**THE PROBLEM:** Leave out the pictures and copy the remaining records exactly.

**RECORDS PROVIDED:**

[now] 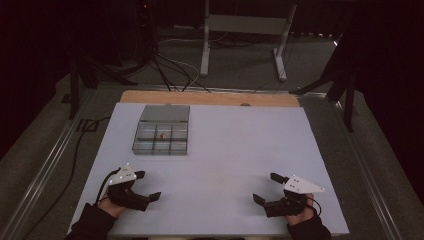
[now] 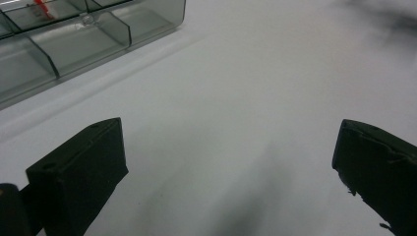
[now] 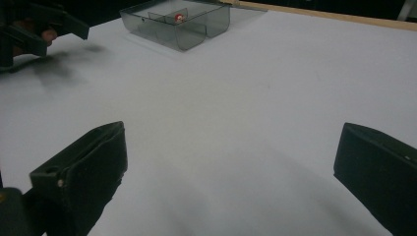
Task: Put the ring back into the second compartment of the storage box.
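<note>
High view — left gripper [image 1: 148, 185], right gripper [image 1: 265, 187]: jaws apart, empty, resting near edge. Step: start. Next — reach for compartment box [image 1: 162, 135].

Pretty dim room overall, everything past the table [image 1: 225, 150] goes nearly black, only the white top catches light from above. High view is soft and grainy. Both gripper views are sharper up close, with soft smudgy shadows on the surface, and the clear box [image 2: 74, 39] near the far edge picks up faint glare.
</note>
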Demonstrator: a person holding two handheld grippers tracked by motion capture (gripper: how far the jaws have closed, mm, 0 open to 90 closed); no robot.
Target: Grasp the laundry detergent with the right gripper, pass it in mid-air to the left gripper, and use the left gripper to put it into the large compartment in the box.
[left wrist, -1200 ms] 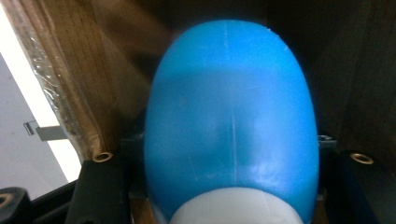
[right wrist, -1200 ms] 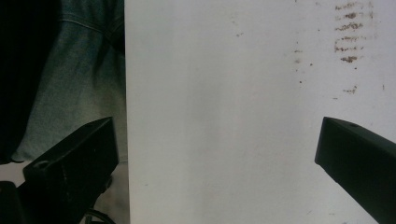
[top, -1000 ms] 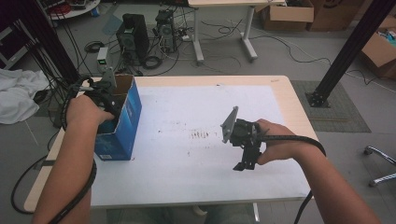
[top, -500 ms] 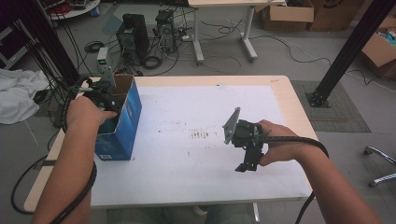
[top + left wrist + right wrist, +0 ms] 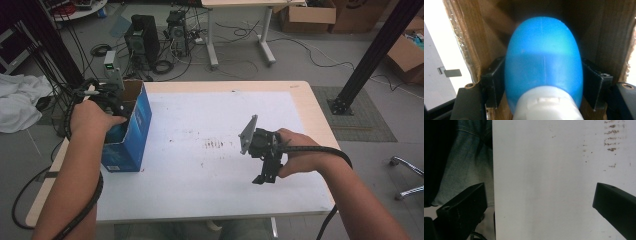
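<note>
while the left hand [image 5: 90, 117] stays at the top of the blue cardboard box [image 5: 131, 135] as it was a second ago, the jaws of the left gripper [image 5: 543, 82] have just been opening, with a blue bottle [image 5: 543, 65] between them. in the high view the right gripper [image 5: 264, 172] has kept almost the same place over the white table [image 5: 200, 110].

the bottle's long axis runs along the left gripper's own jaws: its white cap [image 5: 547, 105] lies near the gripper body and its rounded blue end points away from the gripper, deeper into the box. the bottle is inside the box, between brown cardboard walls on both sides of the jaws.

the bottle is egg-shaped, smooth, with a thin seam line down its middle. the jaws are just beside its flanks, and i cannot tell if the pads press on it or only touch.

the right gripper's jaws are spread wide with nothing between them, above the table's white surface.
</note>
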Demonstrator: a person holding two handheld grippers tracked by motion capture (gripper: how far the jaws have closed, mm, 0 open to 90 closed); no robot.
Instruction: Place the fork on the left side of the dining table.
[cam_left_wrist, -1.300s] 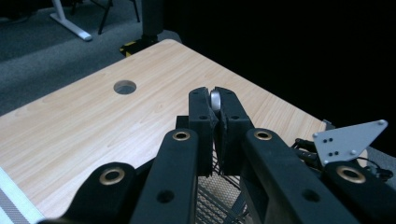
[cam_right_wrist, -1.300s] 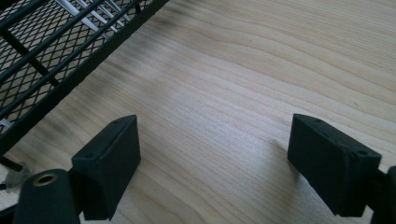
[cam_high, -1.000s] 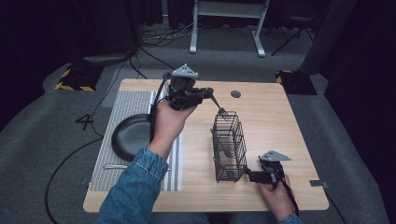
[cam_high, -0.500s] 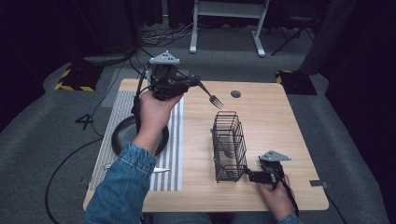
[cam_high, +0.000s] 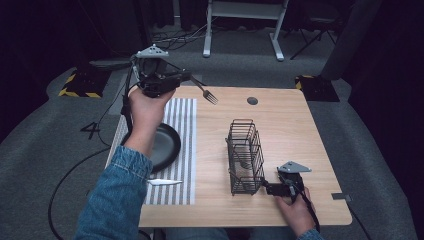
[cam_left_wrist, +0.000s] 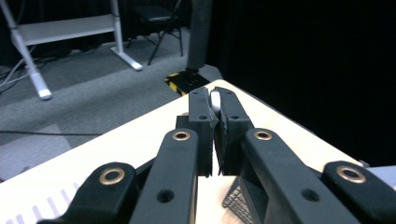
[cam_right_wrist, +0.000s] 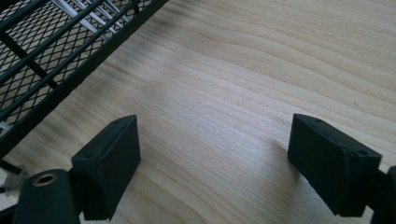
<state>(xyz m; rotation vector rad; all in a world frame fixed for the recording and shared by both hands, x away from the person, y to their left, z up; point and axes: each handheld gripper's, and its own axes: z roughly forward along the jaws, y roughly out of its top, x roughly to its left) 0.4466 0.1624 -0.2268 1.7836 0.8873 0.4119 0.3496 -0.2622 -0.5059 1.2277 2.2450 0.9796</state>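
Holding a fork (cam_high: 206, 93) clamped by its handle in my left gripper (cam_high: 186, 80), up over the table's (cam_high: 300, 125) far-left corner, tines pointing right w/ the wire cutlery basket (cam_high: 245, 155) well apart. Right gripper (cam_high: 270, 188) sits on the tabletop just beside the basket's near corner, jaws spread wide, nothing btwn them.

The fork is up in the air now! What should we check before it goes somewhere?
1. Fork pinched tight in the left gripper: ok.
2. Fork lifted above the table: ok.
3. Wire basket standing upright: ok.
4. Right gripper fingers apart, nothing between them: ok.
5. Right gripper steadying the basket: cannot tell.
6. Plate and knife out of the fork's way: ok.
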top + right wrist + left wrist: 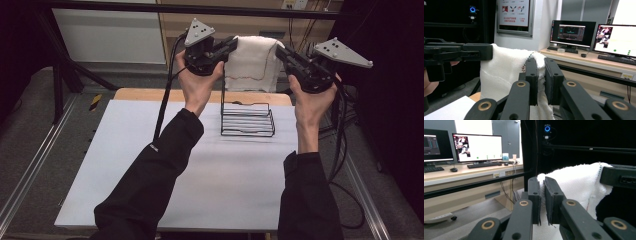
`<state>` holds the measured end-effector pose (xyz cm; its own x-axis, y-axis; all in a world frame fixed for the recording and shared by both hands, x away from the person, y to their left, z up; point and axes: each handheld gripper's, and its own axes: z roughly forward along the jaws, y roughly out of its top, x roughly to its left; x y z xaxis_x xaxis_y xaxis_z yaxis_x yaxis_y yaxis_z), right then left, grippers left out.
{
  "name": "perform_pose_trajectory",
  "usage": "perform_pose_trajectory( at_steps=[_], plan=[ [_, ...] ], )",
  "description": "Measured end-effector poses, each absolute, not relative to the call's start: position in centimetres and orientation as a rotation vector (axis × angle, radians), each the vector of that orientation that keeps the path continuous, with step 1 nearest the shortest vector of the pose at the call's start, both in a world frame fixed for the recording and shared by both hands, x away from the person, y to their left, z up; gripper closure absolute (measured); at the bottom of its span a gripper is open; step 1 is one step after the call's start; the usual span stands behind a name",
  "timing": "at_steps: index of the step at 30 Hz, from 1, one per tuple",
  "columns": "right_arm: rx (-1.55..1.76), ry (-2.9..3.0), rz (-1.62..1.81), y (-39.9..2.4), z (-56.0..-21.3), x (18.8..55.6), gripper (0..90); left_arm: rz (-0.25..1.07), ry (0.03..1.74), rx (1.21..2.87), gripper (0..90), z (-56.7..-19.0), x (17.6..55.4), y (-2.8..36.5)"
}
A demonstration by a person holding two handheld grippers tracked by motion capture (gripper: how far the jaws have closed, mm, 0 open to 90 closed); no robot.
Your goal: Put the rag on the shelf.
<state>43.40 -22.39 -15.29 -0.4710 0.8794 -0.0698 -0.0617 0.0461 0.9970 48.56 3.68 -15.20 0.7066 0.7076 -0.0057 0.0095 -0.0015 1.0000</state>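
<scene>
A white knitted towel (255, 62) with a thin red thread line hangs stretched between my two grippers, high above the far edge of the table. My left gripper (232, 45) is shut on the towel's left top corner, and in the left gripper view its jaws (542, 182) pinch the cloth (579, 182). My right gripper (279, 50) is shut on the right top corner; in the right gripper view the jaws (541, 62) clamp the cloth (501, 70). Each gripper view shows the other gripper's black jaw at the far corner (621, 177) (471, 52).
A black wire rack (247, 120) stands on the white table (150, 165) just below the towel, with an upright post at its left. Cables trail from both grippers. Behind are a wooden desk (586, 60) with monitors (477, 146) and a black frame bar (200, 9).
</scene>
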Motion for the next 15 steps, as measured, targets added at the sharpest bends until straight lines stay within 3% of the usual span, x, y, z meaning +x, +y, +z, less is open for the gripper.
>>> perform_pose_trajectory(
  at_steps=[15],
  plan=[
    [0.887,1.541,1.541,-22.7,-15.3,46.6,82.5,0.616,0.663,1.485,83.5,-14.7,51.4,3.0]
  ],
)
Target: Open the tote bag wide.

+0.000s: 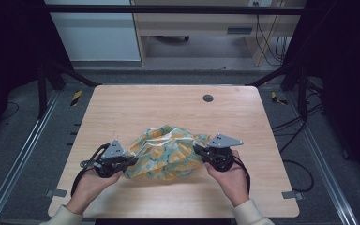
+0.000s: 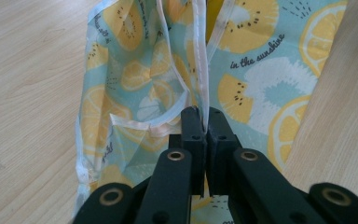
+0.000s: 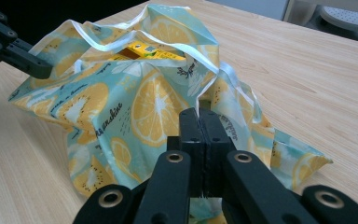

**WRITTEN RESPONSE:**
[now] 
[now] 
[now] 
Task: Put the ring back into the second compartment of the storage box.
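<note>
High view — left gripper [image 1: 148, 185], right gripper [image 1: 265, 187]: jaws apart, empty, resting near edge. Step: start. Next — reach for compartment box [image 1: 162, 135].

Pretty dim room overall, everything past the table [image 1: 225, 150] goes nearly black, only the white top catches light from above. High view is soft and grainy. Both gripper views are sharper up close, with soft smudgy shadows on the surface, and the clear box [image 2: 74, 39] near the far edge picks up faint glare.
</note>
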Demonstrator: a person holding two handheld grippers tracked by motion capture (gripper: how far the jaws have closed, mm, 0 open to 90 closed); no robot.
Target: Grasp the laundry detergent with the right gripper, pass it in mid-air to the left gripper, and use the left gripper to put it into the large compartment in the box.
[left wrist, -1200 ms] 
[right wrist, -1200 ms] 
[top, -1000 ms] 
[top, -500 ms] 
[top + left wrist + right wrist, +0 ms] 
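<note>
while the left hand [image 5: 90, 117] stays at the top of the blue cardboard box [image 5: 131, 135] as it was a second ago, the jaws of the left gripper [image 5: 543, 82] have just been opening, with a blue bottle [image 5: 543, 65] between them. in the high view the right gripper [image 5: 264, 172] has kept almost the same place over the white table [image 5: 200, 110].

the bottle's long axis runs along the left gripper's own jaws: its white cap [image 5: 547, 105] lies near the gripper body and its rounded blue end points away from the gripper, deeper into the box. the bottle is inside the box, between brown cardboard walls on both sides of the jaws.

the bottle is egg-shaped, smooth, with a thin seam line down its middle. the jaws are just beside its flanks, and i cannot tell if the pads press on it or only touch.

the right gripper's jaws are spread wide with nothing between them, above the table's white surface.
</note>
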Demonstrator: a person holding two handheld grippers tracked by motion capture (gripper: how far the jaws have closed, mm, 0 open to 90 closed); no robot.
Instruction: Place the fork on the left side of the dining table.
[cam_left_wrist, -1.300s] 
[cam_right_wrist, -1.300s] 
[cam_high, -1.000s] 
[cam_high, -0.500s] 
[cam_high, +0.000s] 
[cam_left_wrist, +0.000s] 
[cam_right_wrist, +0.000s] 
<state>(xyz m; rotation vector rad; all in a world frame fixed for the recording and shared by both hands, x away from the person, y to their left, z up; point and axes: each handheld gripper's, and its own axes: z roughly forward along the jaws, y roughly out of its top, x roughly to its left) 0.4466 0.1624 -0.2268 1.7836 0.8873 0.4119 0.3496 -0.2622 -0.5059 1.2277 2.2450 0.9796</state>
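Holding a fork (cam_high: 206, 93) clamped by its handle in my left gripper (cam_high: 186, 80), up over the table's (cam_high: 300, 125) far-left corner, tines pointing right w/ the wire cutlery basket (cam_high: 245, 155) well apart. Right gripper (cam_high: 270, 188) sits on the tabletop just beside the basket's near corner, jaws spread wide, nothing btwn them.

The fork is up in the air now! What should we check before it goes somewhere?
1. Fork pinched tight in the left gripper: ok.
2. Fork lifted above the table: ok.
3. Wire basket standing upright: ok.
4. Right gripper fingers apart, nothing between them: ok.
5. Right gripper steadying the basket: cannot tell.
6. Plate and knife out of the fork's way: ok.
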top + right wrist + left wrist: 
`<state>` holds the measured end-effector pose (xyz cm; its own x-axis, y-axis; all in a world frame fixed for the recording and shared by both hands, x away from the person, y to their left, z up; point and axes: each handheld gripper's, and its own axes: z roughly forward along the jaws, y roughly out of its top, x roughly to its left; x y z xaxis_x xaxis_y xaxis_z yaxis_x yaxis_y yaxis_z), right then left, grippers left out.
{
  "name": "perform_pose_trajectory",
  "usage": "perform_pose_trajectory( at_steps=[_], plan=[ [_, ...] ], )",
  "description": "Measured end-effector poses, each absolute, not relative to the call's start: position in centimetres and orientation as a rotation vector (axis × angle, radians), each the vector of that orientation that keeps the path continuous, with step 1 nearest the shortest vector of the pose at the call's start, both in a world frame fixed for the recording and shared by both hands, x away from the person, y to their left, z up; gripper closure absolute (measured); at the bottom of its span a gripper is open; step 1 is one step after the call's start; the usual span stands behind a name",
  "timing": "at_steps: index of the step at 30 Hz, from 1, one per tuple",
  "columns": "right_arm: rx (-1.55..1.76), ry (-2.9..3.0), rz (-1.62..1.81), y (-39.9..2.4), z (-56.0..-21.3), x (18.8..55.6), gripper (0..90); left_arm: rz (-0.25..1.07), ry (0.03..1.74), rx (1.21..2.87), gripper (0..90), z (-56.7..-19.0), x (17.6..55.4), y (-2.8..36.5)"
}
A demonstration by a person holding two handheld grippers tracked by motion capture (gripper: how far the jaws have closed, mm, 0 open to 90 closed); no robot.
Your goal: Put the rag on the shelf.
<state>43.40 -22.39 -15.29 -0.4710 0.8794 -0.0698 -0.0617 0.0461 0.9970 48.56 3.68 -15.20 0.7066 0.7076 -0.0057 0.0095 -0.0015 1.0000</state>
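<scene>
A white knitted towel (255, 62) with a thin red thread line hangs stretched between my two grippers, high above the far edge of the table. My left gripper (232, 45) is shut on the towel's left top corner, and in the left gripper view its jaws (542, 182) pinch the cloth (579, 182). My right gripper (279, 50) is shut on the right top corner; in the right gripper view the jaws (541, 62) clamp the cloth (501, 70). Each gripper view shows the other gripper's black jaw at the far corner (621, 177) (471, 52).
A black wire rack (247, 120) stands on the white table (150, 165) just below the towel, with an upright post at its left. Cables trail from both grippers. Behind are a wooden desk (586, 60) with monitors (477, 146) and a black frame bar (200, 9).
</scene>
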Motion for the next 15 steps, as measured, targets added at the sharpest bends until straight lines stay within 3% of the usual span, x, y, z meaning +x, +y, +z, less is open for the gripper.
>>> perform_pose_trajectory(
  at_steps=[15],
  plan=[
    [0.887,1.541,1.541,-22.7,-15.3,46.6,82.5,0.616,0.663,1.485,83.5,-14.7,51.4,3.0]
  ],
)
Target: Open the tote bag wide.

+0.000s: 
+0.000s: 
+0.000s: 

The answer given above is complete as it stands.